** Given data follows **
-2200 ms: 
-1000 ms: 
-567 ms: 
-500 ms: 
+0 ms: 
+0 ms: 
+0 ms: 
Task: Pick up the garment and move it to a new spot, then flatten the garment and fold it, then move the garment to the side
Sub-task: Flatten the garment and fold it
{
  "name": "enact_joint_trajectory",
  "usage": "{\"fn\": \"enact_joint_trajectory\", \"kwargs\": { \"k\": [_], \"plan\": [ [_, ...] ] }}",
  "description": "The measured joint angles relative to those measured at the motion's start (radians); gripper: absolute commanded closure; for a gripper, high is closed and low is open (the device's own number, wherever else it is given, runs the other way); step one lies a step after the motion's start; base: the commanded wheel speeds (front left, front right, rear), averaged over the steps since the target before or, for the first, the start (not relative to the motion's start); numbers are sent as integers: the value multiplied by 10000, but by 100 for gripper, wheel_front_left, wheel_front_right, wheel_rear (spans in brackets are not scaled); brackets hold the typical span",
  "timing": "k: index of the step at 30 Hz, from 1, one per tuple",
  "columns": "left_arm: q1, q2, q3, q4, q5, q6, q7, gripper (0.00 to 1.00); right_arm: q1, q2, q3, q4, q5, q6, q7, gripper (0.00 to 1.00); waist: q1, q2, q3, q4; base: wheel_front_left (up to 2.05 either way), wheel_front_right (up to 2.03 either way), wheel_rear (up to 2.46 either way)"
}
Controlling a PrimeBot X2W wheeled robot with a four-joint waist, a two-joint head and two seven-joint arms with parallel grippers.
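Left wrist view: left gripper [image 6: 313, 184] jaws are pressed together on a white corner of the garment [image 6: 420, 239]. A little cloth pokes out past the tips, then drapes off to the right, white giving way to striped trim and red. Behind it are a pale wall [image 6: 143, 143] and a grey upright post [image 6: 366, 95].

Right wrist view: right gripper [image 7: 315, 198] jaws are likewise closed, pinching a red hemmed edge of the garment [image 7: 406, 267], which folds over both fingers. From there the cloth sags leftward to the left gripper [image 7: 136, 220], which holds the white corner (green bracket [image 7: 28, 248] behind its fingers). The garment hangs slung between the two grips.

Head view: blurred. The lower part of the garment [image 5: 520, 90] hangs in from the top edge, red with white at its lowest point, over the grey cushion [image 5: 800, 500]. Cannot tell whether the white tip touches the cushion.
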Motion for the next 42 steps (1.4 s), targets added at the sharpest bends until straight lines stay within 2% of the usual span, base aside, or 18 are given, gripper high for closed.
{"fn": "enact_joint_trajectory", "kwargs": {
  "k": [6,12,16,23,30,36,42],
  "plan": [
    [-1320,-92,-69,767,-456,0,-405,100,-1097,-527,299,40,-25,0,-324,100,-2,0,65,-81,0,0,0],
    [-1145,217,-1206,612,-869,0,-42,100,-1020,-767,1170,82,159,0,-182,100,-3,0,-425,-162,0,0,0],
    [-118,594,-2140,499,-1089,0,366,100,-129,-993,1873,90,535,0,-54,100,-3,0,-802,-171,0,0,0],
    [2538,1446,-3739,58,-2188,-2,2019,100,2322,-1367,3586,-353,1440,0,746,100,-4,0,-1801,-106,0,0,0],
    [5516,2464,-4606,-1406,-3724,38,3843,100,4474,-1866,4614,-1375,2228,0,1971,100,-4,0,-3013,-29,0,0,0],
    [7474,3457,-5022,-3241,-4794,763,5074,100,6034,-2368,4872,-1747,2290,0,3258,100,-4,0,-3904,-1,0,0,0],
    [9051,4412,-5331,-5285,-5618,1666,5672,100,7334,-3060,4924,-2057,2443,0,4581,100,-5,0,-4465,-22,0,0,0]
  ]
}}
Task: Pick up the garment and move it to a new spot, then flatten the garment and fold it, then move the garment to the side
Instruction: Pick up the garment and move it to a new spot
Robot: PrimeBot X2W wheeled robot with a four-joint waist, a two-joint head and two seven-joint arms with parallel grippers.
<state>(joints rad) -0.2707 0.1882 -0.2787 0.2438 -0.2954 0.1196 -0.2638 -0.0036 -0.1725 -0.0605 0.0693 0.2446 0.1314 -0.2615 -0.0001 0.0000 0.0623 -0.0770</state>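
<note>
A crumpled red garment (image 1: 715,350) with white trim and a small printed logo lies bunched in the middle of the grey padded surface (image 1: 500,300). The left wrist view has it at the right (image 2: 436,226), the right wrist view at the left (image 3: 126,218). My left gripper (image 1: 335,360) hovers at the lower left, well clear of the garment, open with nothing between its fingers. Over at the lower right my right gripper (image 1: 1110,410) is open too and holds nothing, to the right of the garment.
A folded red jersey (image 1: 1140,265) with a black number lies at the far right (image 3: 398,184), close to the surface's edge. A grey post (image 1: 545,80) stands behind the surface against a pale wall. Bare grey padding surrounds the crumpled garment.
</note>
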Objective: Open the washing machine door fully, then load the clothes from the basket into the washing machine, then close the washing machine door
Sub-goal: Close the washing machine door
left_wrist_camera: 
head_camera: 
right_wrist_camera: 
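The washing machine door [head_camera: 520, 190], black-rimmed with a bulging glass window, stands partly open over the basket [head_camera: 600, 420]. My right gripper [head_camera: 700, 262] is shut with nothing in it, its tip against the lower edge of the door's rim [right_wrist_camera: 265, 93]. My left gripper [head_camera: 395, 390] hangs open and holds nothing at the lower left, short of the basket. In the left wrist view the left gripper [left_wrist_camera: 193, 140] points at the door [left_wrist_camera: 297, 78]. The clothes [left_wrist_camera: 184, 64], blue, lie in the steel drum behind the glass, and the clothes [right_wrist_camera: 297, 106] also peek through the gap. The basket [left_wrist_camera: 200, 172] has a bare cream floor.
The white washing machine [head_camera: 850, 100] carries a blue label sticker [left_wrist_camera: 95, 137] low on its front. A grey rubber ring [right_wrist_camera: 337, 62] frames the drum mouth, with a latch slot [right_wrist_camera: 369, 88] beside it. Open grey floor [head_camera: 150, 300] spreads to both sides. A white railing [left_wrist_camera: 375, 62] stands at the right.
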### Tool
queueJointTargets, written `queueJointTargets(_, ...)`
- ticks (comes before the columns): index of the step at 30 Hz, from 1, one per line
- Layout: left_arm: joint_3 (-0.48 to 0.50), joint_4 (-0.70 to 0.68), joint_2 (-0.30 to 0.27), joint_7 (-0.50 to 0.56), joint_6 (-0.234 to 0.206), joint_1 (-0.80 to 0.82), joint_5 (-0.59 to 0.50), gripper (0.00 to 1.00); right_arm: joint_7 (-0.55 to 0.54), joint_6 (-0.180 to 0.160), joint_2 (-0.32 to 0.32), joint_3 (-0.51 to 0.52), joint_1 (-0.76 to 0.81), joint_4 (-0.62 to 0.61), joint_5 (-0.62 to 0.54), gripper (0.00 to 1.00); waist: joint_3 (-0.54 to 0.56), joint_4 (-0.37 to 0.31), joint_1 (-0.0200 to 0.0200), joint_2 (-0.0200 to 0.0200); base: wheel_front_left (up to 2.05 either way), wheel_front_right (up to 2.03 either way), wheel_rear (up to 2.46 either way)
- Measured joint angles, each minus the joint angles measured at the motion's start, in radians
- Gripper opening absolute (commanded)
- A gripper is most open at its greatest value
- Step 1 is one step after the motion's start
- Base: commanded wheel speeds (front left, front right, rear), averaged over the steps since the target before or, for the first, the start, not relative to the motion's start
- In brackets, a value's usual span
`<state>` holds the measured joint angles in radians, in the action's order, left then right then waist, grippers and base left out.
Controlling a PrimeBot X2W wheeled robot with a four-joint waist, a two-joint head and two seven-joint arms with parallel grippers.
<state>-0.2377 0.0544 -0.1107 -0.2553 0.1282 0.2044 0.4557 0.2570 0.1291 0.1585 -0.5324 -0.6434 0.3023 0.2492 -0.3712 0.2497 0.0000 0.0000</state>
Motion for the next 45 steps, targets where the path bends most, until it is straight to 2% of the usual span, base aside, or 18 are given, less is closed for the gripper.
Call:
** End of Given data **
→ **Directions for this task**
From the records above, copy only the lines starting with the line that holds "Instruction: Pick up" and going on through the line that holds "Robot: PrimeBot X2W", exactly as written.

→ **Expected output**
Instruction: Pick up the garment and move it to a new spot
Robot: PrimeBot X2W wheeled robot with a four-joint waist, a two-joint head and two seven-joint arms with parallel grippers.

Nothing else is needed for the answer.